Exercise details:
A faithful copy without images is required: write out all the records exactly.

[Source data]
┌──
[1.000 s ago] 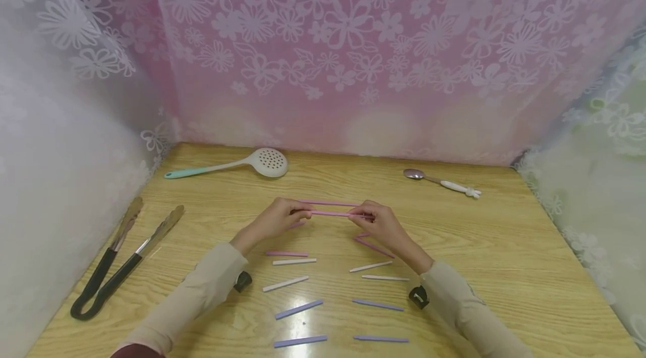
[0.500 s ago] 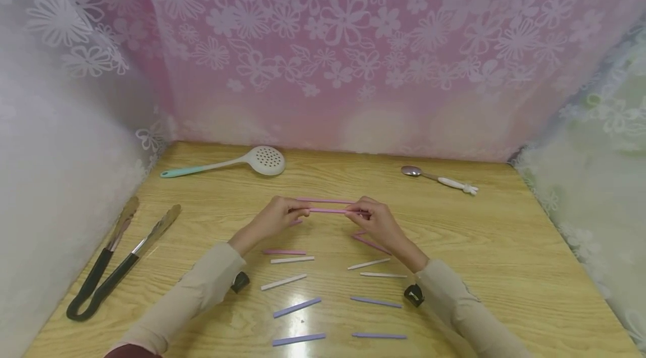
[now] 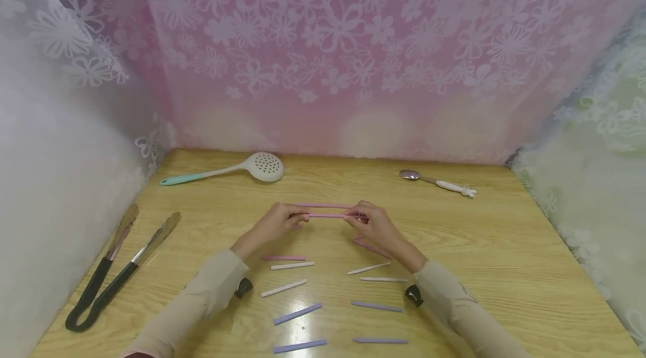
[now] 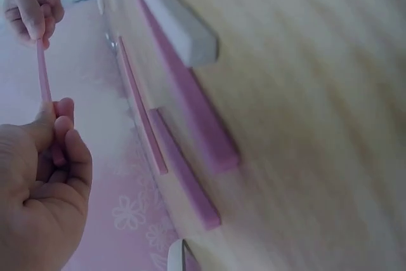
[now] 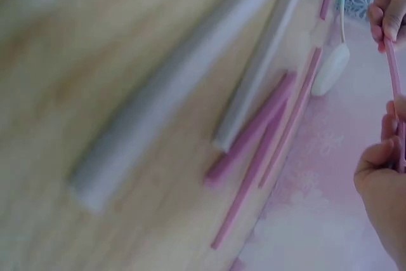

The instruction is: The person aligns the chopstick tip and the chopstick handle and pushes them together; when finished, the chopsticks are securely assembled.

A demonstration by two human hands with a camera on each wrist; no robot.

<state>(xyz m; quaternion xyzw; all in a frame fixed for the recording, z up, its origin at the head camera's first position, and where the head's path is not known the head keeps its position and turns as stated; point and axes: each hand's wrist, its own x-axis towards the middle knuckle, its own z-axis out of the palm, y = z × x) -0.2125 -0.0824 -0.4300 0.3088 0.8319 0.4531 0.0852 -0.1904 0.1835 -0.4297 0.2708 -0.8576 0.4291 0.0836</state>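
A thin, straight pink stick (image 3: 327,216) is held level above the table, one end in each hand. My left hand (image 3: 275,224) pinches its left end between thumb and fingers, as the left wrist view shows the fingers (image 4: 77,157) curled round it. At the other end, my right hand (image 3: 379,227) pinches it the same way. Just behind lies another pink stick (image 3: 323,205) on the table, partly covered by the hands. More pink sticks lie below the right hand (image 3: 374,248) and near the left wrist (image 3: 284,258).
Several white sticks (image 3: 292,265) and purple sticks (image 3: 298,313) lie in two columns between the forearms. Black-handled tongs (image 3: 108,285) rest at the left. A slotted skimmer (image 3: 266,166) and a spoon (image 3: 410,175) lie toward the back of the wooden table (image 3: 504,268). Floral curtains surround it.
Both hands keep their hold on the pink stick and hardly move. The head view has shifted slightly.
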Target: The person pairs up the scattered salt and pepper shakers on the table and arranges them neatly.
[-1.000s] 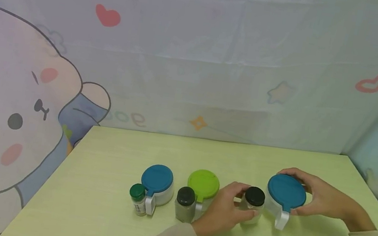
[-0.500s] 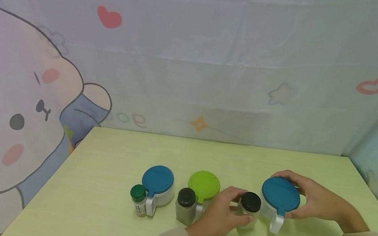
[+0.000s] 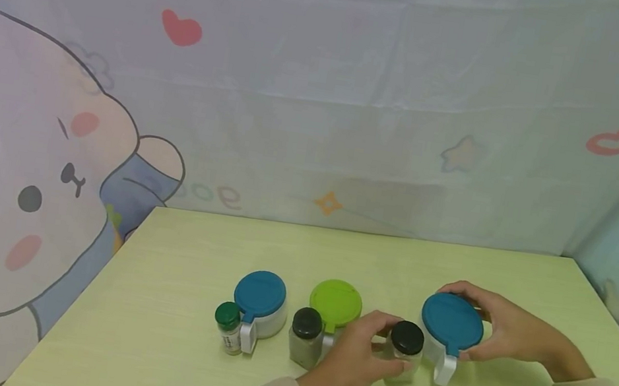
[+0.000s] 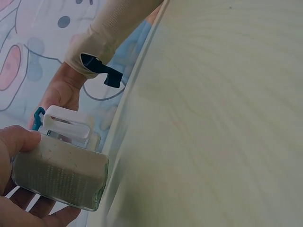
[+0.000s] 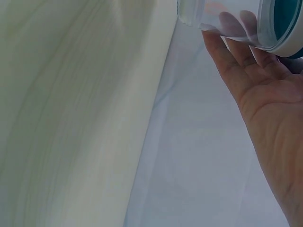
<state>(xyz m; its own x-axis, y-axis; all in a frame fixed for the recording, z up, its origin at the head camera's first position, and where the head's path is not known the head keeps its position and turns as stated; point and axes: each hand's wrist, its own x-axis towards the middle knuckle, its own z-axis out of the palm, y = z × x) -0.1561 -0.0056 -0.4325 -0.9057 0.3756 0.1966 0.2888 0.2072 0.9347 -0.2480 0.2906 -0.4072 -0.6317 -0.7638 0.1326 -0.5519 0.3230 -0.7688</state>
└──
Problem solution:
[1.000 s ago] 
[0.500 s ago] 
[now] 
[now] 
[now] 

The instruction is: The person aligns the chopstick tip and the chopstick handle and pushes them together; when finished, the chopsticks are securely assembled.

A demonstration by two human hands with a camera on each wrist; no robot.

<state>(xyz m; quaternion xyzw; all in a frame fixed for the recording, z up, its origin at the head camera's first position, and where the head's path is not known the head keeps its position and turns as stated; point and axes: each hand's wrist, its own x-axis towards the middle knuckle, its own z-axis out of the palm, y = z × x) -0.2125 -0.0824 -0.4300 0.3088 0.8319 0.4531 0.0852 -0.1904 0.1835 -0.4297 0.2708 -0.8576 0.4291 0.0836</state>
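A thin, straight pink stick (image 3: 327,216) is held level above the table, one end in each hand. My left hand (image 3: 275,224) pinches its left end between thumb and fingers, as the left wrist view shows the fingers (image 4: 77,157) curled round it. At the other end, my right hand (image 3: 379,227) pinches it the same way. Just behind lies another pink stick (image 3: 323,205) on the table, partly covered by the hands. More pink sticks lie below the right hand (image 3: 374,248) and near the left wrist (image 3: 284,258).
Several white sticks (image 3: 292,265) and purple sticks (image 3: 298,313) lie in two columns between the forearms. Black-handled tongs (image 3: 108,285) rest at the left. A slotted skimmer (image 3: 266,166) and a spoon (image 3: 410,175) lie toward the back of the wooden table (image 3: 504,268). Floral curtains surround it.
Both hands keep their hold on the pink stick and hardly move. The head view has shifted slightly.
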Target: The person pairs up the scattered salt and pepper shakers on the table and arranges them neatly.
[-1.000s] 
[-0.500s] 
[+0.000s] 
[+0.000s] 
[+0.000s] 
<state>(xyz m; its own x-axis, y-axis; all in a frame fixed for the recording, z up, its origin at the head camera's first position, and where the head's path is not known the head keeps its position and turns as stated; point and axes: each hand's wrist, its own x-axis towards the middle knuckle, its own z-axis out of the palm, y = z × x) -0.1561 -0.0056 -0.4325 -0.9057 0.3756 0.1966 0.2888 0.2072 0.9347 -0.2480 0.2906 -0.4072 -0.6317 -0.7638 0.1326 -0.5519 0.3230 -0.7688</state>

Nothing else is required to complete the output.